Ripley goes through the same affidavit that the eight NPR reporters did but finds a completely different and altogether much more complex story. He worked much later than usual in September and October of 2001. He sent disturbing emails about having two people inside of himself. Where NPR indicted the Catholic pro-life movement, here's Time describing a different motive angle that also has the benefit of at least making some sense:
The hundreds of pages of legal documents suggest that Ivins stood to gain from causing an anthrax scare. Before the anthrax letters, his life's work was in jeopardy because of questions about the effectiveness of anthrax vaccines in general. After the attacks, the Army's vaccine got back on track with Ivins' help. The lab also received a surge of resources and prestige as the deaths from the letters made anthrax a matter of national security. Ivins also gained financially as a co-inventor on two patents connected to his work, though it remains unclear how much money Ivins personally made from them. At the time of his death, according to the Army, he and his fellow inventors were collecting $2,000 a year each in royalties. In 2003, Ivins and his fellow scientists received the Decoration of Exceptional Civilian Service, the highest honor given to nonmilitary Defense Department employees.

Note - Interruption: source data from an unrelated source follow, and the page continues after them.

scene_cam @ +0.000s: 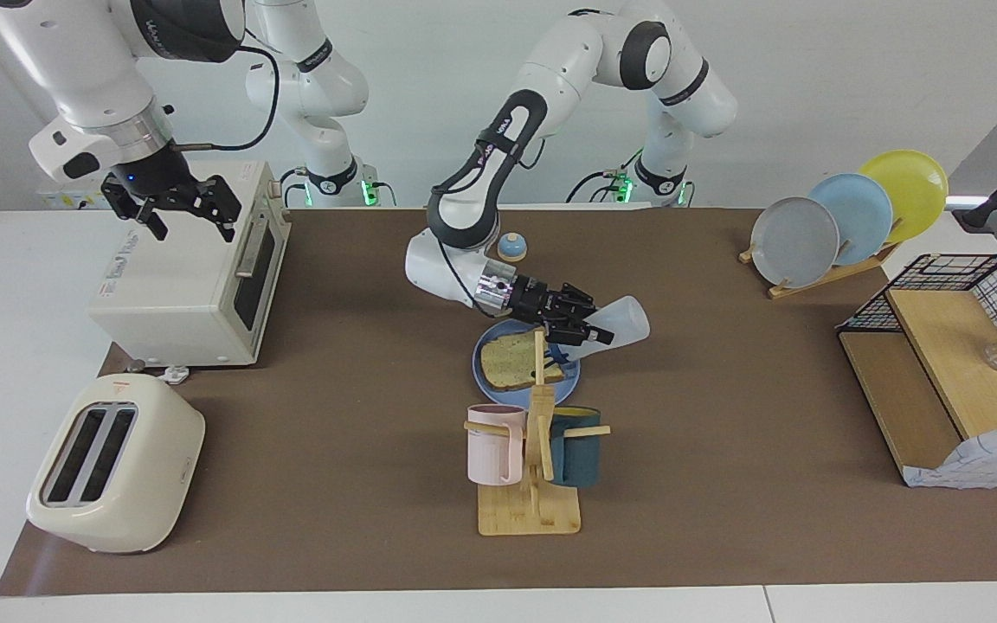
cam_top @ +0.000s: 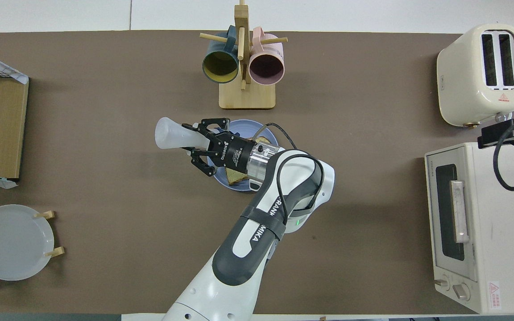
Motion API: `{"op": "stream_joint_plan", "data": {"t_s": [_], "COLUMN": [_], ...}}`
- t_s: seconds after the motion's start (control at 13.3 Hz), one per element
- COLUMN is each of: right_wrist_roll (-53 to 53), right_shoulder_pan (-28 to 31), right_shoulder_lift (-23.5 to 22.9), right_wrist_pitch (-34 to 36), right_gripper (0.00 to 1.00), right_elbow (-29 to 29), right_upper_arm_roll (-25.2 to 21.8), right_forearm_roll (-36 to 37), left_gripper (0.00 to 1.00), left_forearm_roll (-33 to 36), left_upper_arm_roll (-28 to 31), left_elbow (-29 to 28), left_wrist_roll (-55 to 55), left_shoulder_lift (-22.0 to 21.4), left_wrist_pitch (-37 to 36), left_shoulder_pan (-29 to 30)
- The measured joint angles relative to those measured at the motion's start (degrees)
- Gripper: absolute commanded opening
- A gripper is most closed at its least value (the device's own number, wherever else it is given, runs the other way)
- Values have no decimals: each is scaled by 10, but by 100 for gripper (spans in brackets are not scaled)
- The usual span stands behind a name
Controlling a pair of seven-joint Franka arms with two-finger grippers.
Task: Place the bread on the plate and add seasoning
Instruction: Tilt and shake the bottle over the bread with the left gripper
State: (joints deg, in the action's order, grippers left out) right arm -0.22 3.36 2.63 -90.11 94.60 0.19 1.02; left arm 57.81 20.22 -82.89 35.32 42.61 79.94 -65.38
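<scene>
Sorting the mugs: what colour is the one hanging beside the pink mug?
Dark teal outside, yellowish inside: the teal mug on the wooden rack, clearest in the overhead view.

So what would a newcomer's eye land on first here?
Probably the left gripper, shut on the tilted seasoning bottle, its cap end down over the plate mid-table, where the bread already lies. Then the right gripper, open, waiting over the oven at its own end.
</scene>
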Motion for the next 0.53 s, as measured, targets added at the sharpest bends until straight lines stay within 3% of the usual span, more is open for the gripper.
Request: {"op": "stream_joint_plan", "data": {"t_s": [0.23, 0.53], "right_wrist_roll": [0, 0], "right_shoulder_pan": [0, 0], "right_shoulder_lift": [0, 0], "right_wrist_pitch": [0, 0], "right_gripper": [100, 100], "right_elbow": [0, 0], "right_upper_arm_roll": [0, 0], "right_forearm_roll": [0, 0], "left_gripper": [0, 0], "left_forearm_roll": [15, 17], "left_upper_arm_roll": [2, 0], "left_elbow": [0, 0], "left_wrist_roll": [0, 0], "left_shoulder_lift": [1, 1], "left_wrist_pitch": [27, 29], "left_shoulder_pan": [32, 29]}}
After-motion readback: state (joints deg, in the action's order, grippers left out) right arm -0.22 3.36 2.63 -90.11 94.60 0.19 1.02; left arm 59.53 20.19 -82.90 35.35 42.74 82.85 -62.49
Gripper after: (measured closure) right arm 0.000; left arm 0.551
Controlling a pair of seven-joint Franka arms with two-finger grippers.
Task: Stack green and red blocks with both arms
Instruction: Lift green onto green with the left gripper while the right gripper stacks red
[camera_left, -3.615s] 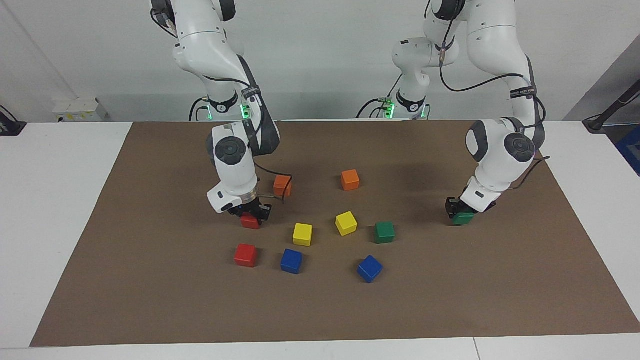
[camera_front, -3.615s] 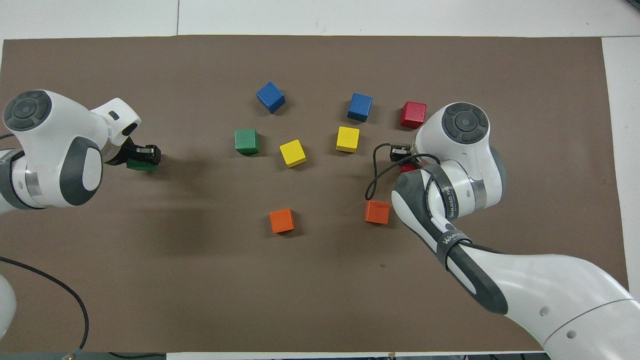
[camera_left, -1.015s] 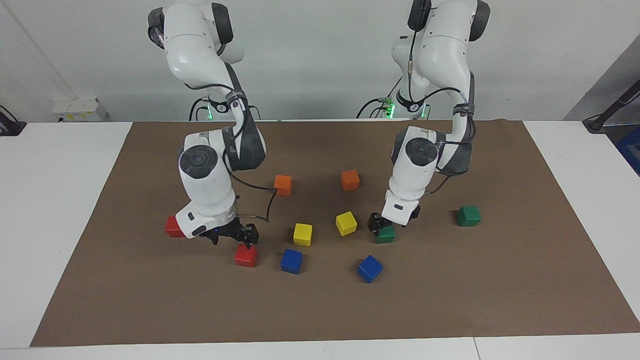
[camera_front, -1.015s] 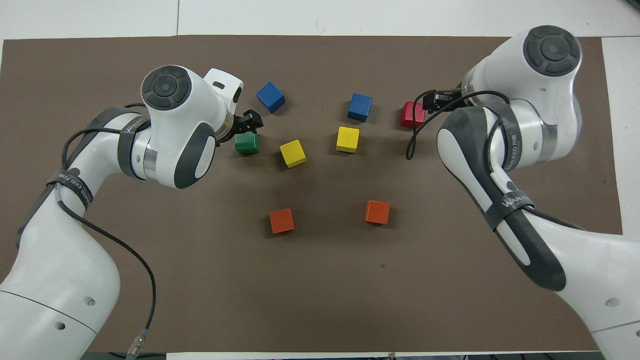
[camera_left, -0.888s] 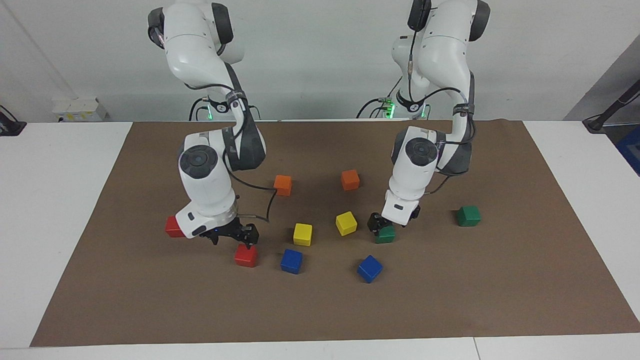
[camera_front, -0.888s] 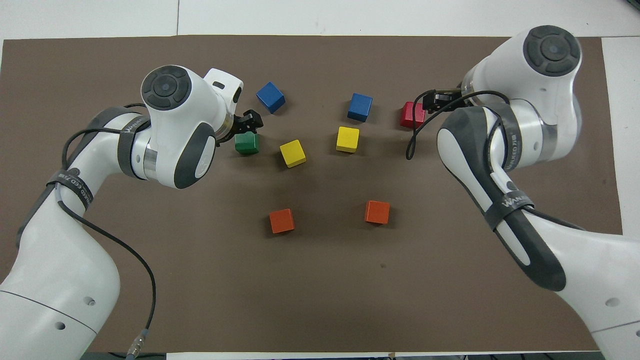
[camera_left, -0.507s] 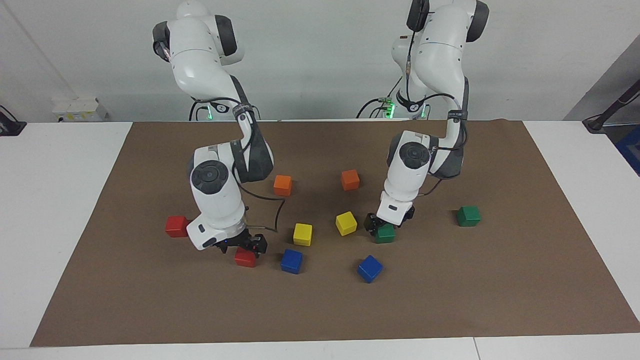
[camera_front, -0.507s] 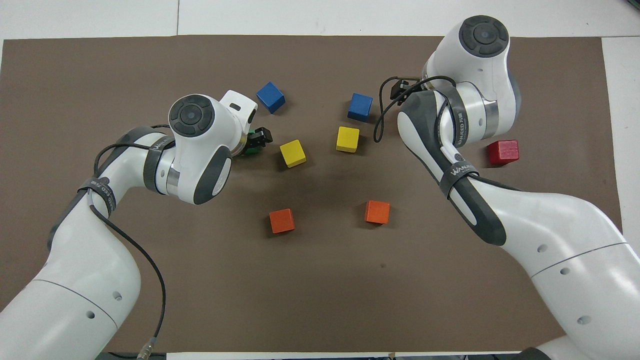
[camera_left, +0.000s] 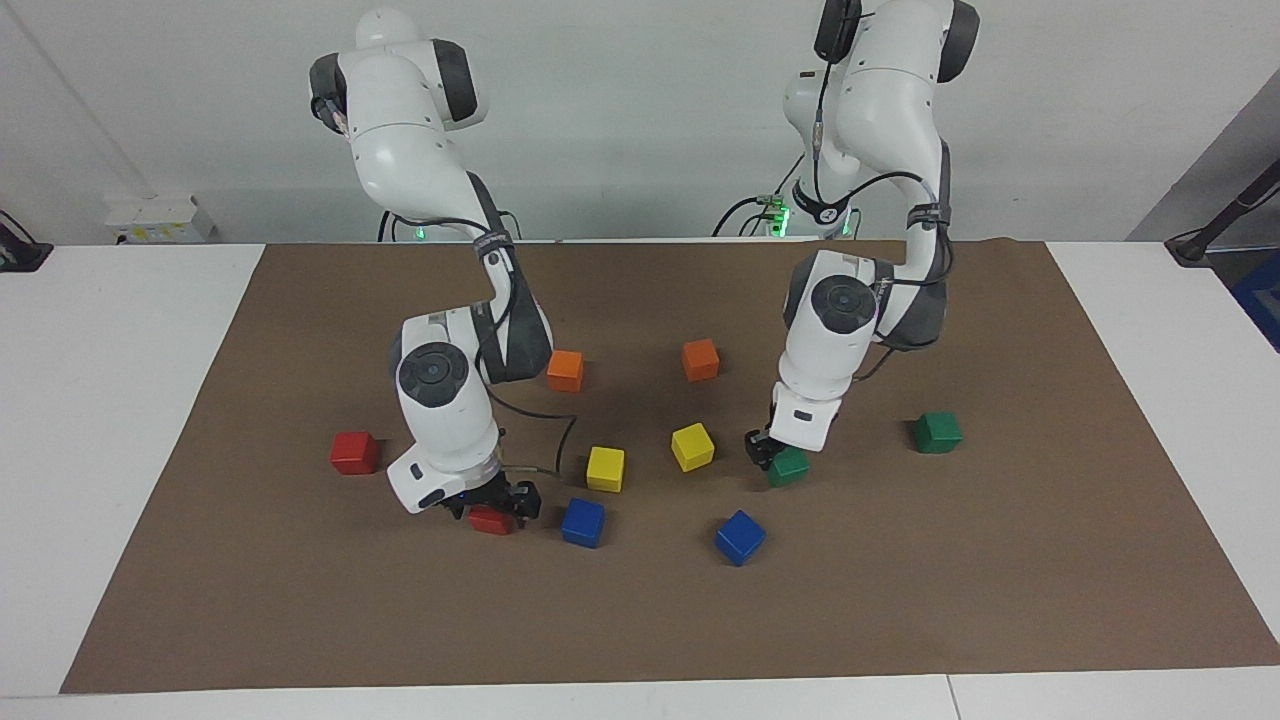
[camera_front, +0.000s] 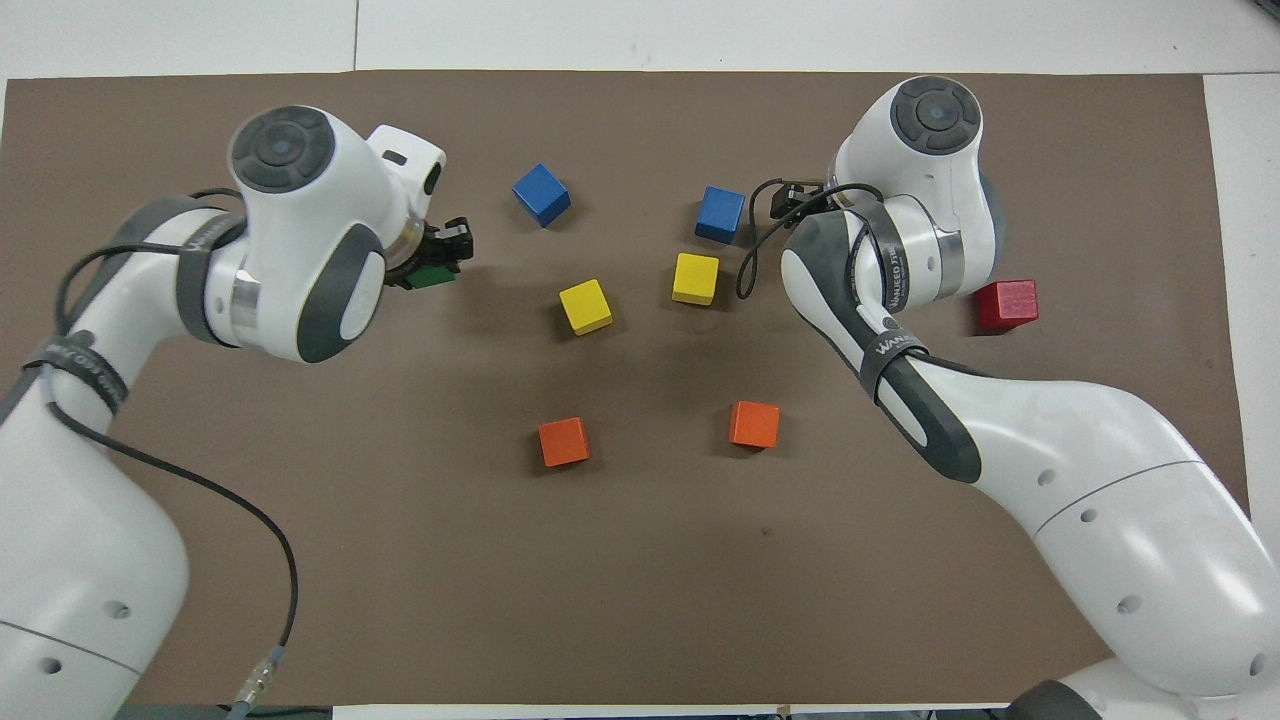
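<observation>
Red block (camera_left: 489, 520) pinched by right tool (camera_left: 497, 506), blue cube (camera_left: 583, 522) beside; left tool (camera_left: 772, 455) pinches green block (camera_left: 789, 467).

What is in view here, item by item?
Red blocks: 2, red; loose red block toward the right arm's end, other red block at the right gripper.
Green blocks: 2, green; loose green block toward the left arm's end, held green block in the left gripper.
Yellow blocks: 2, yellow; mid-mat.
Blue blocks: 2, blue; farthest from the robots.
Orange blocks: 2, orange; nearest the robots.
Mat: 1, brown; on the table.
Arms: 2, white, with black grippers.
</observation>
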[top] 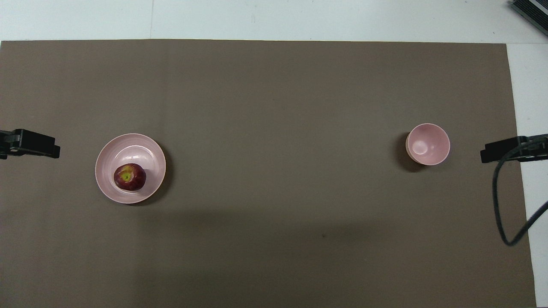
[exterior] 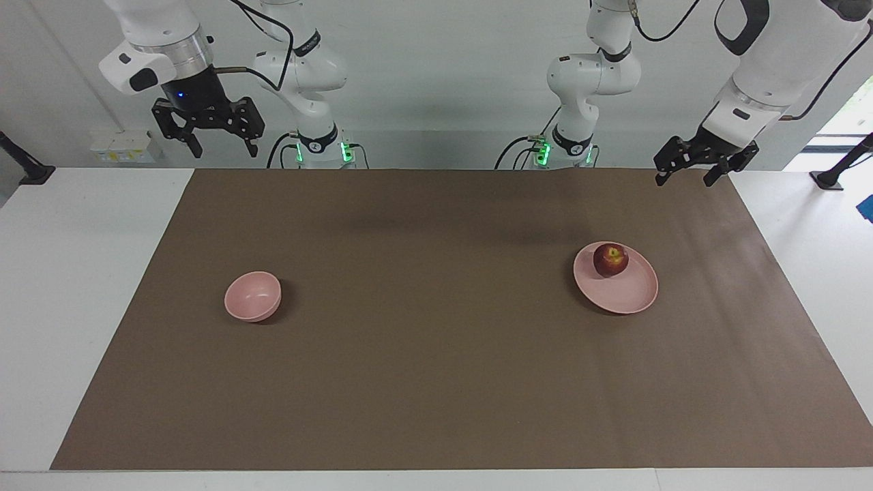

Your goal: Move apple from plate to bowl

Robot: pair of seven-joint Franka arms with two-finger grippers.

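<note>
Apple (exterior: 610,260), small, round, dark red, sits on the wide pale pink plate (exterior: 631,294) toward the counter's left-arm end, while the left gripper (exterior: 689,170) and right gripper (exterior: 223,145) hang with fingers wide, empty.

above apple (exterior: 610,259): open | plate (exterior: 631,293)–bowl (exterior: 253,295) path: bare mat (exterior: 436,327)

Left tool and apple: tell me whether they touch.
Apart. The facing view shows the left tool open, raised over the mat's edge, with bare mat between it and the apple on the plate.
</note>
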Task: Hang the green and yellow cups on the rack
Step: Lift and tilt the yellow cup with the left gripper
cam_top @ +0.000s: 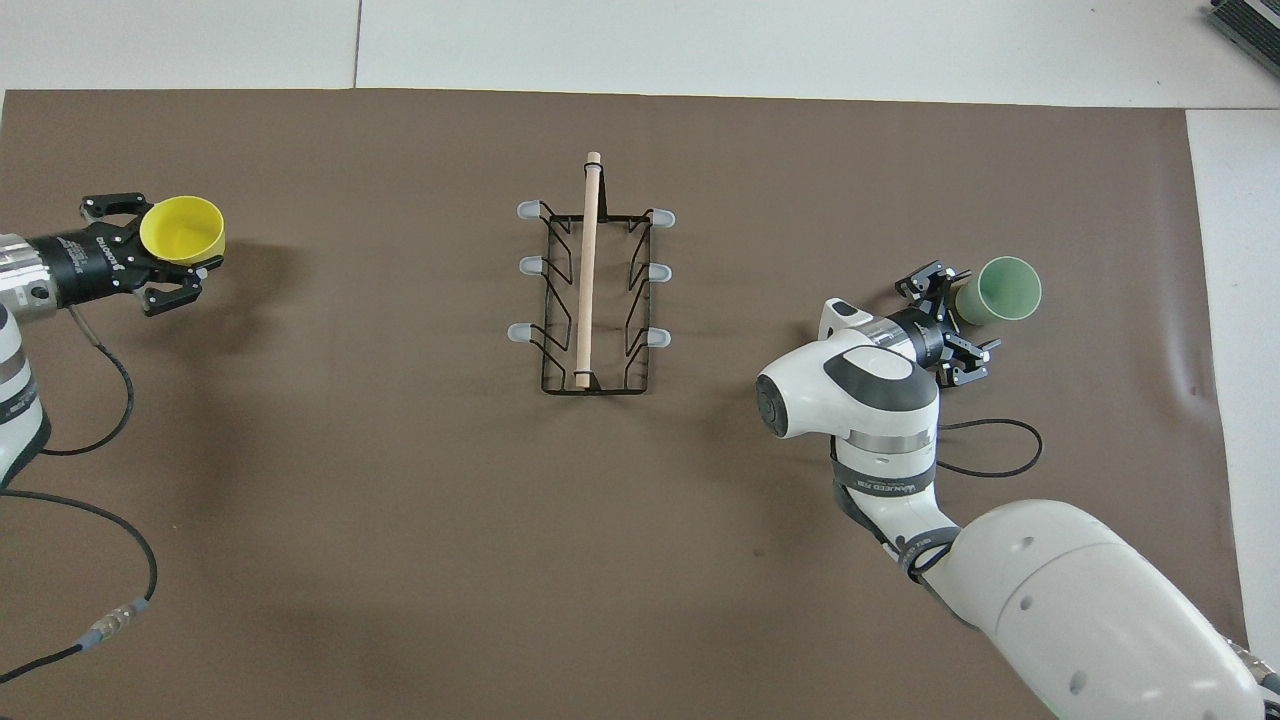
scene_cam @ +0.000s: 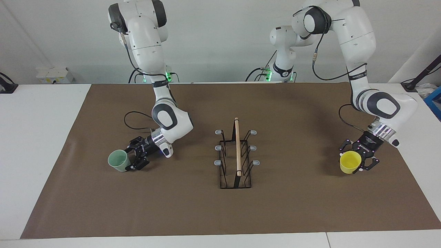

That potential motive was revealed almost a week earlier by the Los Angeles Times that was all over this story. Here's a great example of how the Time article weaves Ivins' religious devotion in with the anthrax investigation:
Since Ivins' death, his attorney, Paul Kemp, has repeatedly said he was innocent. He says Ivins cooperated fully with the FBI during two dozen interviews and passed at least two lie-detector tests. Kemp claims the FBI harassed his client for months, driving him into a spiral of alcohol and depression. Certainly, Ivins' last months were tortured. He was twice hospitalized for depression, once after one of his counselors said he had threatened to kill his co-workers. By then law-enforcement officials had searched his home, his computers, his cars, his safe-deposit box, his office, his lab and all his e-mails. Agents had interviewed his children, showing his daughter pictures of the anthrax victims, according to Ivins' friends.
On July 6, three days before he allegedly threatened to murder his colleagues, he played the keyboard at Mass. "He looked bummed out," Byrne recalls, "but that was the norm for him these days." Byrne remembers Ivins doing one small thing that seemed out of character as he began to unplug his piano. "There was a folding table in his way. And he shoved that table about one foot away. It shocked me because he always does things right. That was the most violent act I ever saw him do."
Whether dealing with the completely contradictory portraits of Ivins painted by the government and his friends and colleagues, accounts about the ruined lives of previous targets in the anthrax case, or the growing questions about the government's case, the media have actually done a great job on this story. Restrained, well-reported, and thorough. But that NPR story is a notable exception.